Phosphopeptides 1 and 2 antagonize
Pf14-3-3I/ PfCDPK1 interaction
ELISA based Pf14-3-3I/PfCDPK1 PPI analysis was performed in the presence of varying concentrations of phosphopeptides (1 or 2). Concentration dependent r14-3-3I/rpCDPK1 interaction inhibition was observed (Figure 5a). To further confirm ELISA results, western blot based GST pull-down assay was performed in which r14-3-3I (or GST, as negative control) was coupled with Glutathione Sepharose® 4B beads, followed by binding with rCDPK1 or rpCDPK1 to form bead-bound protein complexes, in the absence and presence of 10 µM concentration of the peptides. Immunoblotting with HRP-conjugated anti-His antibody indicated that phosphorylation status of PfCDPK1 dictates its interaction with Pf14-3-3I, as confirmed by ELISA (Figure 5b). Moreover, interaction inhibition was readily observed in the presence of peptides (1 or 2). The same blot stripped and re-probed with HRP-conjugated anti-GST antibody confirmed equal coupling of r14-3-3I (or GST) with the beads in all binding reactions.

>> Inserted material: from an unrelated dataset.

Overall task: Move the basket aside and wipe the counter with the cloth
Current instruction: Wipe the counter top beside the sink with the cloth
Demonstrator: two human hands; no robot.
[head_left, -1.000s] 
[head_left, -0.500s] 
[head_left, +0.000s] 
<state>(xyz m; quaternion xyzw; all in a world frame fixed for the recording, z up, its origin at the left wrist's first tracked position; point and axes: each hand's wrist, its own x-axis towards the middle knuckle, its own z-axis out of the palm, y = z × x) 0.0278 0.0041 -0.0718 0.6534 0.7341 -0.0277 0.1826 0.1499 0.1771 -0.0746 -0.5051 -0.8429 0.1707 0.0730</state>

Phosphopeptides 1 and 2 antagonize
Pf14-3-3I/ PfCDPK1 interaction.
Phosphopeptides 1 and 2 with propensity to bind Pf14-3-3I and inhibit Pf14-3-3I/PfCDPK1 interaction, were further subjected to P. falciparum invasion inhibition in vitro. Towards this, mature (punctated) schizonts were allowed to burst and invade into erythrocytes, in the presence of 12.5 µM concentration of the peptides. Untreated parasites served as control and percentage of parasite invasion was evaluated by flow cytometry, as described in materials and methods section. Peptides 1 and 2 showed significant inhibition in progression of schizonts to ring stage of the parasite (Figure 5c (i)). Giemsa stained microscopic images of mature schizonts incubated with peptides 1 and 2 are shown in Figure 5c (ii). Control parasites were healthy, producing healthy rings at 22 h post-incubation. Whereas, upon treatment with the peptides, merozoite invasion inhibition was observed with significant alteration in parasite morphology. Here, relatively less number of ring parasitized erythrocytes were observed, alongwith the accumulation of pyknotic forms of the parasite.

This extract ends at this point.